Segundo o Ipaam, o atual licenciamento da Jayoro tem validade até 2015. As licenças dependem do cumprimento das condicionantes da licença anterior. A última foi composta de 13 restrições. Uma delas é a regularização ambiental do imóvel. O Ipaam não informou as outras 12.
A reportagem tentou obter informações sobre o acompanhamento que o Ipaam vem realizando na empresa desde a última fiscalização que consta nos autos do processo na Justiça Federal, com data de 2010, mas não obteve resposta até a publicação desta matéria.

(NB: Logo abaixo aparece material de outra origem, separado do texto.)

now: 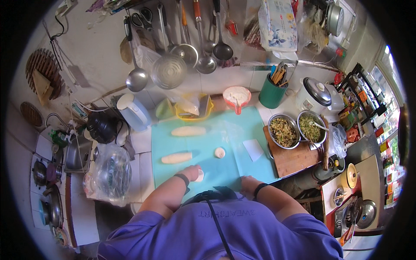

De acordo com o relato encontrado em um documento anexado no processo, fiscais do órgão ambiental identificaram “uma fumaça negra” no canavial e confirmaram denúncia feita por moradores de que um curso d´água nas proximidades foi desviado, situação que interferiu no fluxo do recurso hídrico da propriedade vizinha. Esta situação, segundo relatou o MPF, foi encontrada “mesmo com a queima controlada” determinada pela liminar judicial.
Em contato com o Ipaam por meio da assessoria do órgão, a reportagem do Amazônia Real tentou obter, também sem resposta, dados sobre as fiscalizações mais recentes que atestassem o fim da queima de palha e o uso de substâncias tóxicas, conforme alega a empresa, e o documento da última visita ao local.
Impasse no licenciamento
O processo do MPF encontra oposição não apenas da empresa Jayoro, por motivos óbvios, mas também do Ipaam e até mesmo do Ibama. O órgão federal, conforme consta nos autos, diz que não é de sua competência expedir licenciamento para a atividade da Jayoro.
A posição foi reiterada pelo superintendente do órgão no Amazonas, Mário Reis, na semana passada ao Amazônia Real. Segundo Reis, a posição do Ibama “continua a mesma”, por questão legal de competência.
“Tanto a legislação anterior como a atual, a Lei Complementar 140/11, define com muita clareza que não cabe a União (Ibama) a competência para o presente caso e sim o órgão estadual ( LC 140/2011, art. art. 7º e art.8º, XIII, XIV, XVI “b” e “c”, art. 13”, disse Reis.
O Ipaam não se manifestou sobre o assunto, embora nos autos do processo o órgão estadual reitere sua intenção de continuar sendo responsável pelos licenciamentos.